Rythmes de veille.

Maintenant que j’ai classé mes sites de référence dans mon pearltrees, cette question du rythme de la veille surgit. Et en allant, dans un premier temps, tous les jours sur ces sites, j’aboutis à la conclusion suivante : tous les sites ne méritent pas la même veille.

Seul, le Café pédagogique requiert une veille journalière. Pour quel type de lecture ? Juste pour une lecture en diagonale des titres et des débuts d’articles. Pour quelles raisons ? Parce que la mise à jour est journalière et riche.

Vient ensuite le site de l’Union Européenne consacré à l’éducation et à la formation : s’il n’est pas nécessaire de s’y rendre tous les jours, ce site, pour ma recherche, doit faire l’objet d’une vigilance particulière car je me suis rendu compte que c’est le point de départ des réformes de fond du système scolaire français.

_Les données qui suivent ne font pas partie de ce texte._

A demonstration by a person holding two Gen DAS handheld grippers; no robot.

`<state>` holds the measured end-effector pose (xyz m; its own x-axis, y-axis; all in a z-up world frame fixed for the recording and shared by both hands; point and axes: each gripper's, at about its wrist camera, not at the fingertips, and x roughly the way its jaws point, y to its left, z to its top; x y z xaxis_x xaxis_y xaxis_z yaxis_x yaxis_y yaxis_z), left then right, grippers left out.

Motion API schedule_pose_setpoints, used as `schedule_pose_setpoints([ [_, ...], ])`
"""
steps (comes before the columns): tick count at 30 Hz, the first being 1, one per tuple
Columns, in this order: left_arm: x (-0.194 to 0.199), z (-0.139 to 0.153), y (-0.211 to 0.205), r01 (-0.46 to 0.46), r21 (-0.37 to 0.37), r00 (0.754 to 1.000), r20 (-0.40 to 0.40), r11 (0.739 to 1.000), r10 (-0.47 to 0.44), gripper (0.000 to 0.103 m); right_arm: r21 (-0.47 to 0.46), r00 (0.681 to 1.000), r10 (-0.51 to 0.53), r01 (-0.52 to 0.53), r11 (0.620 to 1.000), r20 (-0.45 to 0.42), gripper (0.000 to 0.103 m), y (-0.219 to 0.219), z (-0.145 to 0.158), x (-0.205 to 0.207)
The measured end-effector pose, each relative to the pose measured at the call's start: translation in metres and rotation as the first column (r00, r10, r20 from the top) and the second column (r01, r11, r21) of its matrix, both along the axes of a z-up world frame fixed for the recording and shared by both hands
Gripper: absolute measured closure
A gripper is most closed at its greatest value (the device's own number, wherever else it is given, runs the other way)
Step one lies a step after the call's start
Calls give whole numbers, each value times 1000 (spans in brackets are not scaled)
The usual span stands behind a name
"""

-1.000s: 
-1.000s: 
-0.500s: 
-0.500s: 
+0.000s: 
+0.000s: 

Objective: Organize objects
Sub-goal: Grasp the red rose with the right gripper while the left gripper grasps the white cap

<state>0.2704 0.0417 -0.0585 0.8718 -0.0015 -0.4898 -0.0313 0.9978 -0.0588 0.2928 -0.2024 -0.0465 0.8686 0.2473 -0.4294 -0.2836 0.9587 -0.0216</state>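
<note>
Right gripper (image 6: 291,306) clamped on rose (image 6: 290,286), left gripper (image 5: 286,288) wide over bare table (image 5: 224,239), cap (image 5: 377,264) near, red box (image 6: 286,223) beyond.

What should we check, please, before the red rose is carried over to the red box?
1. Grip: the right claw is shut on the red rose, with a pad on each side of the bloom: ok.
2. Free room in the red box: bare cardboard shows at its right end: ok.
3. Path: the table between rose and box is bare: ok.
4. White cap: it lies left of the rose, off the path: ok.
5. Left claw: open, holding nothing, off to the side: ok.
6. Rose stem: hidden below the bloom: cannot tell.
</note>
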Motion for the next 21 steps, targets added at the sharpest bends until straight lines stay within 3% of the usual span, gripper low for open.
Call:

Pour ce qui est des autres sites, il n’y en a que trois auxquels je réserve une visite hebdomadaire. Pour les derniers, un petit tour par mois suffit.

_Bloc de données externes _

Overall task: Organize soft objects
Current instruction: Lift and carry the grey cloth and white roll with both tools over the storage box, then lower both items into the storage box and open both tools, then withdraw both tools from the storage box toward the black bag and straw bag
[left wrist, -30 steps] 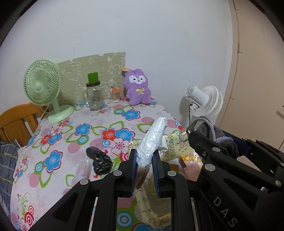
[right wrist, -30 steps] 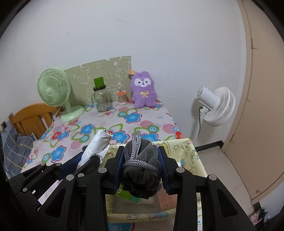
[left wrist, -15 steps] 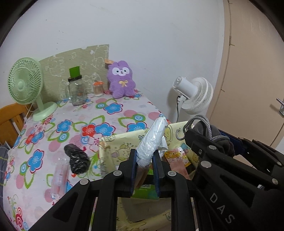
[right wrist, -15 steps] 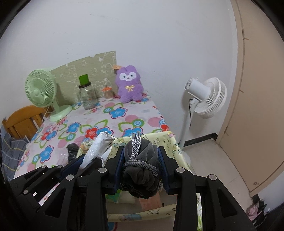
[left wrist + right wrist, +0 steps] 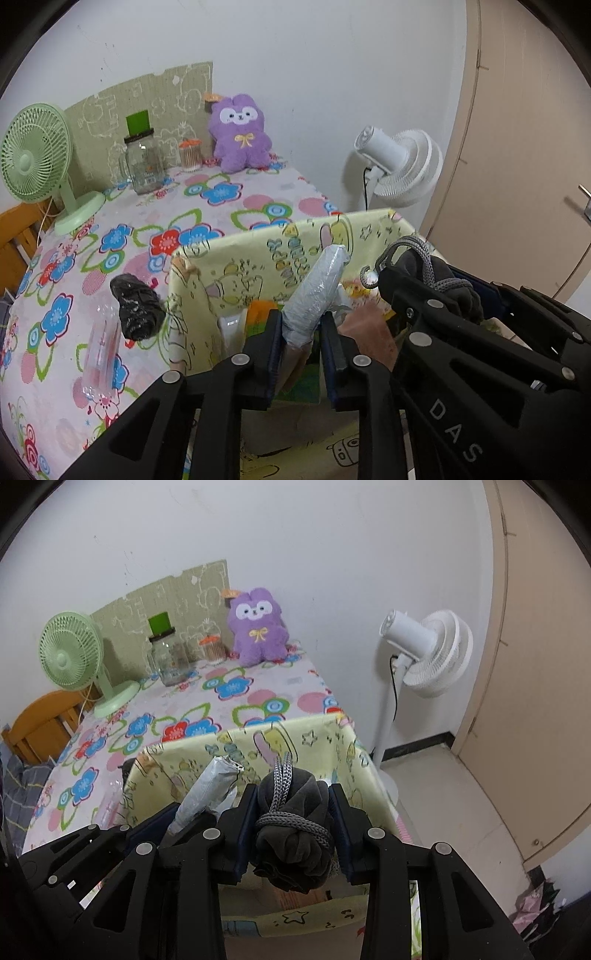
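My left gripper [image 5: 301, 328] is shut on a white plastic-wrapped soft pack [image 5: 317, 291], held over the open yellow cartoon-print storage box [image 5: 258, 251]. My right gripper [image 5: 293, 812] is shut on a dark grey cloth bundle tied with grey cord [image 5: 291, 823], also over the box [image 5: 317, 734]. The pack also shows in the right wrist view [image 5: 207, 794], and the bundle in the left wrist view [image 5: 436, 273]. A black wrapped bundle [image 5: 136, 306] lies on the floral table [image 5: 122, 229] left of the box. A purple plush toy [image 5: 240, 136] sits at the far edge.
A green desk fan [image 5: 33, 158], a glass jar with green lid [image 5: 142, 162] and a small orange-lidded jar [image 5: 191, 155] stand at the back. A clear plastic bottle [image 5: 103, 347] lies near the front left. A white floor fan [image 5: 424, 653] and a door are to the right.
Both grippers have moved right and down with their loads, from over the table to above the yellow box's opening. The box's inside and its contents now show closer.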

Pourquoi cette vision « spartiate » de la veille ? Parce que, tout d’abord, de nombreuses informations sont redondantes. Ensuite parce que la veille se limite à l’information, et plus précisément à l’actualisation de l’information. Or la veille sert un projet qui la dépasse. Elle est un outil et, qui plus est, un outil dont le champ temporel est restreint. La recherche est donc plus que la veille, que l’actualisation de l’information : elle puise aussi dans les ressources du passé qui ne dépendent pas des structures de veille.

Il me paraît donc nécessaire de cadrer la veille dans le projet qui est le mien.